The entries below contain a line with "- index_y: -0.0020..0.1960" and a line with "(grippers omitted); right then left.". Quote exactly those two lines and all lines between them.

═════ Listed entries

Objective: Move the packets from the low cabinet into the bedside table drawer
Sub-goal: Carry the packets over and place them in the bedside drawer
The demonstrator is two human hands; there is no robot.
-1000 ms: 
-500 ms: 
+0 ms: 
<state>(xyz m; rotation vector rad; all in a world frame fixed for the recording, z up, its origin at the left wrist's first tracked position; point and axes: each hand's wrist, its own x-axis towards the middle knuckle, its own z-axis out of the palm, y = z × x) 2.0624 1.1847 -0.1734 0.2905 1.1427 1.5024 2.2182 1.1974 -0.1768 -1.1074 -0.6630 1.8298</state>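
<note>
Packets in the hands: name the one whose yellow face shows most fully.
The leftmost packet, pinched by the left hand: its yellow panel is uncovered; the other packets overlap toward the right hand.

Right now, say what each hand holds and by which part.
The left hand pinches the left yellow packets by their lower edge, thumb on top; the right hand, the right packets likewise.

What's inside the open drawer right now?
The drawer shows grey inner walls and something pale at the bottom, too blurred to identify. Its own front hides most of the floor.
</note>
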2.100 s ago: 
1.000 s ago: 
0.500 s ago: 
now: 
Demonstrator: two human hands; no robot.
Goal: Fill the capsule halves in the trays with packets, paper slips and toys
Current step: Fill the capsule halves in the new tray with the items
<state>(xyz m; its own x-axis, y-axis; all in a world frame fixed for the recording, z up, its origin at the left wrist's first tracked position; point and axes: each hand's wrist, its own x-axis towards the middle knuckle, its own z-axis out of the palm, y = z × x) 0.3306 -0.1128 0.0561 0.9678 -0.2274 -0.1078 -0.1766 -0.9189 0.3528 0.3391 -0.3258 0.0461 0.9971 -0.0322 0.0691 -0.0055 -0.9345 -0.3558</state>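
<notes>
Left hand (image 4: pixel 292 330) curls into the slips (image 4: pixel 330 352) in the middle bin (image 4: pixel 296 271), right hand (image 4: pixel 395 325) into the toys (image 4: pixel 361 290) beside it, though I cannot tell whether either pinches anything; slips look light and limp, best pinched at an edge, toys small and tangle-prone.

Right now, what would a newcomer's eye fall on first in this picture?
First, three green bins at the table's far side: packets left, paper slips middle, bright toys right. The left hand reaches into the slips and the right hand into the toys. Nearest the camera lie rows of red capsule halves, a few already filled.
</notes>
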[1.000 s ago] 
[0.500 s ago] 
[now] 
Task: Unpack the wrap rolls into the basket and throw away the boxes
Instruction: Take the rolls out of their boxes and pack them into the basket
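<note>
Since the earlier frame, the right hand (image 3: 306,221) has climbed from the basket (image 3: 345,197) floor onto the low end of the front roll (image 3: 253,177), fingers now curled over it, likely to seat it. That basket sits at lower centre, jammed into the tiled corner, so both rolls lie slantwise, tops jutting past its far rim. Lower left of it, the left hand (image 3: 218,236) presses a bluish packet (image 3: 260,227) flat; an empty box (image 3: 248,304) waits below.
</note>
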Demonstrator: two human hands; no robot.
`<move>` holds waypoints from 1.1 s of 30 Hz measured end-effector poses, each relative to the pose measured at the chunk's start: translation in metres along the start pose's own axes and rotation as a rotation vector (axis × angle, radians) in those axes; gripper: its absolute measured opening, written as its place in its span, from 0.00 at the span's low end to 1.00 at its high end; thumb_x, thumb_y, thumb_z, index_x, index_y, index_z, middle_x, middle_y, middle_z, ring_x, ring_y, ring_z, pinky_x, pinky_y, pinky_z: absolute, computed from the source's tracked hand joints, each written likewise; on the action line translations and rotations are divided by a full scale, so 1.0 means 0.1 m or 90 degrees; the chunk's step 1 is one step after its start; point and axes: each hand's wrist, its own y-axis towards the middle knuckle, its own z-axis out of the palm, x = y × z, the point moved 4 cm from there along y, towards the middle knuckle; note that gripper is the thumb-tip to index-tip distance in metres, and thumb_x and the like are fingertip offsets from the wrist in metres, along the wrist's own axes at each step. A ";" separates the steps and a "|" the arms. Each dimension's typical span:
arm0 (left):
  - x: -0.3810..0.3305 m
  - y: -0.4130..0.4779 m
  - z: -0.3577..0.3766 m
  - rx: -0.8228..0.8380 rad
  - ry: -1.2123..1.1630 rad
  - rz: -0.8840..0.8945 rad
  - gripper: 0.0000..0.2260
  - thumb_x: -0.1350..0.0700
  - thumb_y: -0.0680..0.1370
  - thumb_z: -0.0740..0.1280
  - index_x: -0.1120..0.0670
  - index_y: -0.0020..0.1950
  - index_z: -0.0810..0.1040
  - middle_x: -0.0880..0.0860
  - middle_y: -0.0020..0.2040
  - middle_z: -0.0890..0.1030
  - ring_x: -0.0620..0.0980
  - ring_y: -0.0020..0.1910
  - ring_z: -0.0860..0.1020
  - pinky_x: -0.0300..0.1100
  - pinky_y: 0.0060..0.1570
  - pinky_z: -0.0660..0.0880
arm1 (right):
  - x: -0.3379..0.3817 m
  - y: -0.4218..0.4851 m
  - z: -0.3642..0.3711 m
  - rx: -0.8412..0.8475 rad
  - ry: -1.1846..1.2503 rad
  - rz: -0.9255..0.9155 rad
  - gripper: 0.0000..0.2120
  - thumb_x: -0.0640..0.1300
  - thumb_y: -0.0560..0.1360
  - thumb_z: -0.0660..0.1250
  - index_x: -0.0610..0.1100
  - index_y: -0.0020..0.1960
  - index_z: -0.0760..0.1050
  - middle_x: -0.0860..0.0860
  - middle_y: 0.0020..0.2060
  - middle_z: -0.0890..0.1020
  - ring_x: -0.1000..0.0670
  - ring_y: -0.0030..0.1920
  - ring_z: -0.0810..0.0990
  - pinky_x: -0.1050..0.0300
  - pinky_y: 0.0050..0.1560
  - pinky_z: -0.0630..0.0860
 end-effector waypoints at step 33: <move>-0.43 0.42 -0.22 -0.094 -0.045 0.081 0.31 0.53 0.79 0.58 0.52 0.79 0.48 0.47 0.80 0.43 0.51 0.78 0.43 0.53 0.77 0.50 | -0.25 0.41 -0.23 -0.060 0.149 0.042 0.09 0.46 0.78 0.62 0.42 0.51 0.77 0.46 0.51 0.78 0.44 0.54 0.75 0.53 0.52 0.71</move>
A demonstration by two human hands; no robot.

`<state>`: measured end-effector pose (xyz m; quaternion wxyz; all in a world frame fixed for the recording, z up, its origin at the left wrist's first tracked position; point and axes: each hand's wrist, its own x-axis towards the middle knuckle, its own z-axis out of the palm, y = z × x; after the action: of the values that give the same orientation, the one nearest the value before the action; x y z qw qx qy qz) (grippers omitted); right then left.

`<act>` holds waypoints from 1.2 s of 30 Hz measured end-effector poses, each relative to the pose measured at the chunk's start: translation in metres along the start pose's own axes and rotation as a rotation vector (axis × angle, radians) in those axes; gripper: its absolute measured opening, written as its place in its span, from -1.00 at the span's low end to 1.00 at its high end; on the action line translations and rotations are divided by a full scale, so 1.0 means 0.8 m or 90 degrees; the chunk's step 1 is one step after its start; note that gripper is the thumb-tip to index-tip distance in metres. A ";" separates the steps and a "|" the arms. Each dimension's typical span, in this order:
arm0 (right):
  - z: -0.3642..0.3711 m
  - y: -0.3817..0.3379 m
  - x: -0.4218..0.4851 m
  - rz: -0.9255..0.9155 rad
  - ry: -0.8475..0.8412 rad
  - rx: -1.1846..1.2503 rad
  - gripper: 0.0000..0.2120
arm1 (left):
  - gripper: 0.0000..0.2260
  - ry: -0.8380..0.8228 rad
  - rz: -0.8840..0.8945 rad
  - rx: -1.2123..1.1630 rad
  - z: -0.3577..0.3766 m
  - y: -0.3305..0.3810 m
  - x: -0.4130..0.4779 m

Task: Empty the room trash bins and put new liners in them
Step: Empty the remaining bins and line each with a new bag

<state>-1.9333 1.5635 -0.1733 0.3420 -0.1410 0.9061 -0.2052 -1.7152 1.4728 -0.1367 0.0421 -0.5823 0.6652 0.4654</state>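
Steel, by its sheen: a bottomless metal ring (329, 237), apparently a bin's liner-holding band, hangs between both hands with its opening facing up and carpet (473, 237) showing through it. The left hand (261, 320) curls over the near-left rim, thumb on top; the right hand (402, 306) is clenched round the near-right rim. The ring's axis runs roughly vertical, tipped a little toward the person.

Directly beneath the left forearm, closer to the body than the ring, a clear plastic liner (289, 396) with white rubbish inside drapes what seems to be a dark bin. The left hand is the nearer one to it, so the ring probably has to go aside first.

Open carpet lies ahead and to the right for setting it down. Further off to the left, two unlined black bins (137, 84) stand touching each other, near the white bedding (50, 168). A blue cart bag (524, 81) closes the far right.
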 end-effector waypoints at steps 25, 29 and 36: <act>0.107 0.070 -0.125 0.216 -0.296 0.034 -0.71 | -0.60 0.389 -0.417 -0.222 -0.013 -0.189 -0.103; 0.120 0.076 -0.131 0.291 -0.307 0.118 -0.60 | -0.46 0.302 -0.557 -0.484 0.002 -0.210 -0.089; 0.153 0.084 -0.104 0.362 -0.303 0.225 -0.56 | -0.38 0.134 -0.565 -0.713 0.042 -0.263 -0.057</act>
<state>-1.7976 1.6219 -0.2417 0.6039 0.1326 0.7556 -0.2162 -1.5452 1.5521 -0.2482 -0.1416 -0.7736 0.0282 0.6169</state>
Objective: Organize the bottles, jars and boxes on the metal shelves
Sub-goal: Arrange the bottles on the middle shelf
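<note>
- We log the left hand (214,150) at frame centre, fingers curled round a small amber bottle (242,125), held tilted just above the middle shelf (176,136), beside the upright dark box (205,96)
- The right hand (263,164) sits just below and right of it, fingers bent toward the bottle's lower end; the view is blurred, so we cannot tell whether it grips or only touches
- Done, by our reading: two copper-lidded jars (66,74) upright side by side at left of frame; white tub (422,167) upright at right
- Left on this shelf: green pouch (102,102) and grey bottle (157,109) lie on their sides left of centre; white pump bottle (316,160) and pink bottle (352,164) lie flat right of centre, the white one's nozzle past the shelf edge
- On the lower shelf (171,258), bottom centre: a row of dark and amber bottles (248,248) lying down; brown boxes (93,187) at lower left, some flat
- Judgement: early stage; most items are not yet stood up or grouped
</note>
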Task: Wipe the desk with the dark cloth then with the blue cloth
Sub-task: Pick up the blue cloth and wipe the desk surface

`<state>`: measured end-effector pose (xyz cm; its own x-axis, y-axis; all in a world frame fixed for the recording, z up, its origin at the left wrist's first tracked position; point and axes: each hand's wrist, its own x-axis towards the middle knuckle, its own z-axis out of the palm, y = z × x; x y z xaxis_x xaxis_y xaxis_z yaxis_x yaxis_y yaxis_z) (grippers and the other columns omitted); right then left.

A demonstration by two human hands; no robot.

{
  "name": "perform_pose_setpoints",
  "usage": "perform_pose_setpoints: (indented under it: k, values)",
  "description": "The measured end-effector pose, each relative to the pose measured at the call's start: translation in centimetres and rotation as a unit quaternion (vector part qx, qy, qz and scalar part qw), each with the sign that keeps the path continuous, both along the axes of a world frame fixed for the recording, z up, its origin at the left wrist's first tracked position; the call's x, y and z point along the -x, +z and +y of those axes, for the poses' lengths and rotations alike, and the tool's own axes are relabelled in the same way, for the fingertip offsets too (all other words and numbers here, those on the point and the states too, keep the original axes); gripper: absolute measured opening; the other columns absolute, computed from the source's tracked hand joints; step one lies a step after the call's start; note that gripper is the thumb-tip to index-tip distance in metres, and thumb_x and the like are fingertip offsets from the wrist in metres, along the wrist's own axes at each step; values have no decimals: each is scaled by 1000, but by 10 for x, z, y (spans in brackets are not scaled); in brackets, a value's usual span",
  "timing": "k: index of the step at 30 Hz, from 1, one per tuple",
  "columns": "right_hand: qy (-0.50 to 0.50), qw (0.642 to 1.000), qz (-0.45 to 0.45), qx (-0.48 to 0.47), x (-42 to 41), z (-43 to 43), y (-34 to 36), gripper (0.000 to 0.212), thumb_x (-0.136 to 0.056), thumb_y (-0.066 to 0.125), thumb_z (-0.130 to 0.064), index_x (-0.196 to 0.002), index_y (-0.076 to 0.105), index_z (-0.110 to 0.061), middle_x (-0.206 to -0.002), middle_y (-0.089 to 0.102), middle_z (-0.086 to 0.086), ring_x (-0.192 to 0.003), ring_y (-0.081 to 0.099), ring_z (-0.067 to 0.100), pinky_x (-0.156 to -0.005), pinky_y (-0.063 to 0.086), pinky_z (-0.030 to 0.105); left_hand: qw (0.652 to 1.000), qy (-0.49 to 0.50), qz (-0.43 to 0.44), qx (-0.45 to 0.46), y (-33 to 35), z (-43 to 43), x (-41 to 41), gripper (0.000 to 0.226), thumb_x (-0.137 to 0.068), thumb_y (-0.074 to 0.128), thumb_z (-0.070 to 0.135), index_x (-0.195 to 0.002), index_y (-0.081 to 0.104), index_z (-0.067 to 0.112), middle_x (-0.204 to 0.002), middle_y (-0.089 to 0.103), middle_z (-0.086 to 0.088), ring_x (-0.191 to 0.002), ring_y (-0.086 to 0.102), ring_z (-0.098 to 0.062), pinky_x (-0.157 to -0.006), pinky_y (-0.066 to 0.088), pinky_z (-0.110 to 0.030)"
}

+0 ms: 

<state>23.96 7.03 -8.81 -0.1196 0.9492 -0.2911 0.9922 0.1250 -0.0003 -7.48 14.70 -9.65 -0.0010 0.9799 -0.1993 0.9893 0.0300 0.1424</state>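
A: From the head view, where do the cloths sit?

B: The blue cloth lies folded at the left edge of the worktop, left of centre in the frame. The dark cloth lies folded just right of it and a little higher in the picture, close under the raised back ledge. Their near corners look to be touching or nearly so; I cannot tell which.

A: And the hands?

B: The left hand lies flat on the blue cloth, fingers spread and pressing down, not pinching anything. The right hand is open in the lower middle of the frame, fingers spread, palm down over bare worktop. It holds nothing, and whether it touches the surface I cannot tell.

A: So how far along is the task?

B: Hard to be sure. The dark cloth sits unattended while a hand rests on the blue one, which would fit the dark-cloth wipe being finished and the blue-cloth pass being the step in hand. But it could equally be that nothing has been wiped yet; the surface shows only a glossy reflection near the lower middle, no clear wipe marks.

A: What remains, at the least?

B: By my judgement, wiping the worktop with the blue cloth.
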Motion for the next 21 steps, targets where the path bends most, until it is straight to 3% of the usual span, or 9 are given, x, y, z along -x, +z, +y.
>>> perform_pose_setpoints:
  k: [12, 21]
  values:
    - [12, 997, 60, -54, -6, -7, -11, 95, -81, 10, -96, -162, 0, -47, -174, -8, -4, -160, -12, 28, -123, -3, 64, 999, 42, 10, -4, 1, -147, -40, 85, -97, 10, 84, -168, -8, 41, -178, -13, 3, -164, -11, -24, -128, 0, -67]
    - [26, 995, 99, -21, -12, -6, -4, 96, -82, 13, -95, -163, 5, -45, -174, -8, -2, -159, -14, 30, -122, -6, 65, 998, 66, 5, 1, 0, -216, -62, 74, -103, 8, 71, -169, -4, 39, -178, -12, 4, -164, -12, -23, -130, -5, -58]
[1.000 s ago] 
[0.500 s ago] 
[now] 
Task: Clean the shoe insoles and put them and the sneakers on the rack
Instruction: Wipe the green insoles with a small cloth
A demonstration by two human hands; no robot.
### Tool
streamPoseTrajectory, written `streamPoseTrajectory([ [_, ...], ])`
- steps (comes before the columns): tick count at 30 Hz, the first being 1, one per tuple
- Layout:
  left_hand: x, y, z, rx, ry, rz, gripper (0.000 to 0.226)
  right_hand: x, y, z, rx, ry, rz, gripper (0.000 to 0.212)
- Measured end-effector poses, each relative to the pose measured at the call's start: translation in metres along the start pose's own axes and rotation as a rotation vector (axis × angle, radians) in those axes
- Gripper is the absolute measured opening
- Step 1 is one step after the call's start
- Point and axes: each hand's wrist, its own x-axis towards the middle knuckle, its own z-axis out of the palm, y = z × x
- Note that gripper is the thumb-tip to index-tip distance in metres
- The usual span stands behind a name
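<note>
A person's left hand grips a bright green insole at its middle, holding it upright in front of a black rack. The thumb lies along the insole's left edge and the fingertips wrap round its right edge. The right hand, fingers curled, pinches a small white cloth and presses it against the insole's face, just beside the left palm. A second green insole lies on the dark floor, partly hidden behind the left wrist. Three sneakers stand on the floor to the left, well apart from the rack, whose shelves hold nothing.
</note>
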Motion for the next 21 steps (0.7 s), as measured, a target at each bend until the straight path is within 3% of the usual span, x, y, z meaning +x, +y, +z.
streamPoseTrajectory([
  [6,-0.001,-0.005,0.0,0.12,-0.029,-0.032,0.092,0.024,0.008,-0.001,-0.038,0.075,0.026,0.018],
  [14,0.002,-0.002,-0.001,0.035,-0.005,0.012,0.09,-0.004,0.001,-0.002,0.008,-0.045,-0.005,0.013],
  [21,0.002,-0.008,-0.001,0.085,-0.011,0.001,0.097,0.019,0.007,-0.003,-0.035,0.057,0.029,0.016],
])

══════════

Completed exercise
  - index_y: -0.0020..0.1960
  - index_z: -0.0760..0.1050
  - middle_x: -0.0860..0.0860
  - middle_y: 0.0020..0.2060
  - middle_z: -0.0890..0.1020
  - ring_x: -0.1000..0.0670
  - ring_y: -0.0030..0.1920
  - ring_z: -0.0810..0.0990
  - pinky_x: -0.1050..0.0300
  - pinky_y: 0.0050..0.1560
  - pinky_z: -0.0630..0.0860
 end-effector waypoints at step 33: <move>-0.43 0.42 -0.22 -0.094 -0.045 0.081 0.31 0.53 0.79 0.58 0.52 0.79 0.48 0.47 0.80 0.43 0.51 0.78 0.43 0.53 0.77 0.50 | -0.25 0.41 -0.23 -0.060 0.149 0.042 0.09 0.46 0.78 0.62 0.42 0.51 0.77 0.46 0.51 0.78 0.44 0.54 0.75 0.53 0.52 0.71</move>
A demonstration by two human hands; no robot.

`<state>`: measured end-effector pose (xyz m; quaternion wxyz; all in a world frame fixed for the recording, z up, its origin at the left wrist's first tracked position; point and axes: each hand's wrist, its own x-axis towards the middle knuckle, its own z-axis out of the palm, y = z × x; after the action: of the values that give the same orientation, the one nearest the value before the action; x y z qw qx qy qz) (grippers omitted); right then left.

There's no more to the output.